WHAT IS BEING ASKED
From the entries below, copy exactly the lines from the one that contains "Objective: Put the" through the one that contains "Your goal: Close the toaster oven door", both included, and only those.

☆ ☆ ☆ ☆

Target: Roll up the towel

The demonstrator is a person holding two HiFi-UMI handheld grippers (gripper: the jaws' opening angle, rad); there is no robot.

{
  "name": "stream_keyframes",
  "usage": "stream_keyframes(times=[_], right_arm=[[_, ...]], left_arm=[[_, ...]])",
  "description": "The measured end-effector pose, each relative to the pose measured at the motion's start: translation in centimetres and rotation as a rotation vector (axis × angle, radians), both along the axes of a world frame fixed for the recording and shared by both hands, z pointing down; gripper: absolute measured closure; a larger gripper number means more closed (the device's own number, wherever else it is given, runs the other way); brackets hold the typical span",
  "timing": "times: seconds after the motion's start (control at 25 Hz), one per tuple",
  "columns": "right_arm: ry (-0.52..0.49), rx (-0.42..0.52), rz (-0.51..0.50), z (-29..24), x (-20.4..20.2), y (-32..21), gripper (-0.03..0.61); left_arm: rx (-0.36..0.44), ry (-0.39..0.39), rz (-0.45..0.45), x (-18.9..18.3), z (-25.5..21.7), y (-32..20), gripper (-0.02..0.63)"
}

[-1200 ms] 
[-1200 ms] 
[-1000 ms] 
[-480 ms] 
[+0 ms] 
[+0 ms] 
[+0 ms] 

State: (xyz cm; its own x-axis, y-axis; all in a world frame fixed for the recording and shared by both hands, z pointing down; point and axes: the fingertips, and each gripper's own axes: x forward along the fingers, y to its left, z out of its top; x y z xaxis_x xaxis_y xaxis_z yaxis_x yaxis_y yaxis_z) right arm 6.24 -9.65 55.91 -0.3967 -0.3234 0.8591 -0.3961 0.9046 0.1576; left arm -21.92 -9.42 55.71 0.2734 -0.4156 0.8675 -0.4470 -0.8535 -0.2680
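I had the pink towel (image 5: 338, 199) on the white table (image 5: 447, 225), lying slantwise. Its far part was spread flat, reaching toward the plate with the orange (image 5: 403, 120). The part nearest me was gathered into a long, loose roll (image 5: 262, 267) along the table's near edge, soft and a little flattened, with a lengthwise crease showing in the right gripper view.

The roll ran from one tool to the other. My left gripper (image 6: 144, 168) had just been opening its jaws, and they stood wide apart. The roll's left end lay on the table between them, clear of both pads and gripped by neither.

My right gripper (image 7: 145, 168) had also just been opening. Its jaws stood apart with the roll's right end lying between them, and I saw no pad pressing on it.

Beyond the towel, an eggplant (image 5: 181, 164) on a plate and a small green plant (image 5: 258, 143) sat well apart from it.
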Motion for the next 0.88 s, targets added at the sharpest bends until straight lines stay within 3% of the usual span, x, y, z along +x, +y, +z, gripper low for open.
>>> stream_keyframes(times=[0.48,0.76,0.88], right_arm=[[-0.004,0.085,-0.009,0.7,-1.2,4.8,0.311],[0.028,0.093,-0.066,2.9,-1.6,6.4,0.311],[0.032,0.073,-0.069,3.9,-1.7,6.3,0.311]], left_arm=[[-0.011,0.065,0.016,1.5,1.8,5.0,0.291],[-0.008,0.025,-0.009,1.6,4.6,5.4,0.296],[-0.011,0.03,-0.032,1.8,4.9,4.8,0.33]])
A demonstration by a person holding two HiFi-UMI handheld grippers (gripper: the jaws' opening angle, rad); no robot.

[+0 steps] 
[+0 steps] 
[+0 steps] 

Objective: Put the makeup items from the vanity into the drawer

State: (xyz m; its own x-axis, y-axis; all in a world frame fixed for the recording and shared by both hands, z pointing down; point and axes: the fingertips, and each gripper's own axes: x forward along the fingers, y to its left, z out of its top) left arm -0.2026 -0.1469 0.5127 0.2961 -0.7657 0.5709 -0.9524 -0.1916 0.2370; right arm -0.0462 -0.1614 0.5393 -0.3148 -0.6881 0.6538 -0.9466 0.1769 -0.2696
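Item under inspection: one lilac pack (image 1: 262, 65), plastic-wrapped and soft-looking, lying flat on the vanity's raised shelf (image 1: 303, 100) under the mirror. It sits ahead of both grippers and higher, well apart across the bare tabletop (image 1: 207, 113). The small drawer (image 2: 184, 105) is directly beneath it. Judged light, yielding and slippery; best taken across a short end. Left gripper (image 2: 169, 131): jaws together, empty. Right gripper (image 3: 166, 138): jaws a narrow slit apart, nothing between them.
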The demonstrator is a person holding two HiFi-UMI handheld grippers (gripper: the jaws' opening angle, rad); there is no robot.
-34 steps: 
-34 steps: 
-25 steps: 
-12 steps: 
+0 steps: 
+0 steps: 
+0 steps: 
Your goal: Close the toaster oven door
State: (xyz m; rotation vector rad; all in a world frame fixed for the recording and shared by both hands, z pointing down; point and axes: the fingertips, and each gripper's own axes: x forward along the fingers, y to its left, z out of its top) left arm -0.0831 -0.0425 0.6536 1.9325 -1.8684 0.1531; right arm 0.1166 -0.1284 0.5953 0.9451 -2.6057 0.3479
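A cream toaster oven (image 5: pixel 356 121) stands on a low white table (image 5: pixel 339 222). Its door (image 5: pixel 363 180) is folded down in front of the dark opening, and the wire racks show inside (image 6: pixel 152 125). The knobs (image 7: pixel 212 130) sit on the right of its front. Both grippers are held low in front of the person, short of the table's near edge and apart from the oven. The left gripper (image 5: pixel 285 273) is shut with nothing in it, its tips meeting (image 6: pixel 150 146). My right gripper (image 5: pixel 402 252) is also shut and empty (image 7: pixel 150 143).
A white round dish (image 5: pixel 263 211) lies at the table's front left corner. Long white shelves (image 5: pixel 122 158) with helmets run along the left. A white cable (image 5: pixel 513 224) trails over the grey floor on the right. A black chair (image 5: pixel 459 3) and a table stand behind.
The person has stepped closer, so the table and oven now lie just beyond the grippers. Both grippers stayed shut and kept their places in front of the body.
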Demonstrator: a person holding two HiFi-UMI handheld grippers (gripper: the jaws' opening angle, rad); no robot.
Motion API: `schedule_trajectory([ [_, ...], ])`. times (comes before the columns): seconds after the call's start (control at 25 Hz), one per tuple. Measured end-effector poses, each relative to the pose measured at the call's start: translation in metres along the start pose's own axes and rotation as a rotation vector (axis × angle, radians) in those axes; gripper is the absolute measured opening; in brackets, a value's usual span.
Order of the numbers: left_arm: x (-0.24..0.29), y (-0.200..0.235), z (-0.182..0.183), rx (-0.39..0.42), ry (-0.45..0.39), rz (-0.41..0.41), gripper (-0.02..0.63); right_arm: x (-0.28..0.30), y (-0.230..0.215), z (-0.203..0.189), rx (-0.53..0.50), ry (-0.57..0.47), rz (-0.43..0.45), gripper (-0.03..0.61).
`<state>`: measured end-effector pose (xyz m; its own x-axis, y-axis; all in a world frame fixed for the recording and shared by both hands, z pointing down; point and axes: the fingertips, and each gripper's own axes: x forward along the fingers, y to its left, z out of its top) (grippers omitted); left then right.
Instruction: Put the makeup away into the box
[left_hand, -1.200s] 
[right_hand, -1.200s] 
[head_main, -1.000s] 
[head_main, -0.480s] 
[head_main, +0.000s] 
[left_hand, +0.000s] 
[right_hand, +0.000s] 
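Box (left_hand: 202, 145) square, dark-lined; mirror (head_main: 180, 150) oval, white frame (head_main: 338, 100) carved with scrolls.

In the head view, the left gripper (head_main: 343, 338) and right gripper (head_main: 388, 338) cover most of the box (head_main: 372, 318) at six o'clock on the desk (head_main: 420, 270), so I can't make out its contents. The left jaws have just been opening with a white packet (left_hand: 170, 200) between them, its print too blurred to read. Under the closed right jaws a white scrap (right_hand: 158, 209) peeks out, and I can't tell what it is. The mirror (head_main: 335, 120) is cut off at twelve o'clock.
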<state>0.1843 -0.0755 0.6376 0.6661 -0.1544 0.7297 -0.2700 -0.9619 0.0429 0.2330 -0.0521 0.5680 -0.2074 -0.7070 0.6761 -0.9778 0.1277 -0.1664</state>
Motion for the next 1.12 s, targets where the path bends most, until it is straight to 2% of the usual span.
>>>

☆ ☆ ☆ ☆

PROBLEM SOLUTION
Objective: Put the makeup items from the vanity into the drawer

State: (xyz m; its own x-axis, y-axis; all in a world frame fixed for the recording and shared by both hands, z pointing down; point and axes: the fingertips, and each gripper's own axes: x forward along the fingers, y to its left, z out of its top) left arm -0.2026 -0.1469 0.5127 0.2961 -0.7657 0.5709 -0.9524 -0.1916 0.2370; right arm -0.0462 -0.1614 0.5393 -0.3148 -0.6881 0.6538 -0.9466 0.1769 -0.2696
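Item under inspection: one lilac pack (image 1: 262, 65), plastic-wrapped and soft-looking, lying flat on the vanity's raised shelf (image 1: 303, 100) under the mirror. It sits ahead of both grippers and higher, well apart across the bare tabletop (image 1: 207, 113). The small drawer (image 2: 184, 105) is directly beneath it. Judged light, yielding and slippery; best taken across a short end. Left gripper (image 2: 169, 131): jaws together, empty. Right gripper (image 3: 166, 138): jaws a narrow slit apart, nothing between them.
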The demonstrator is a person holding two HiFi-UMI handheld grippers (gripper: the jaws' opening angle, rad); there is no robot.
-34 steps: 
-34 steps: 
-25 steps: 
-12 steps: 
+0 steps: 
+0 steps: 
+0 steps: 
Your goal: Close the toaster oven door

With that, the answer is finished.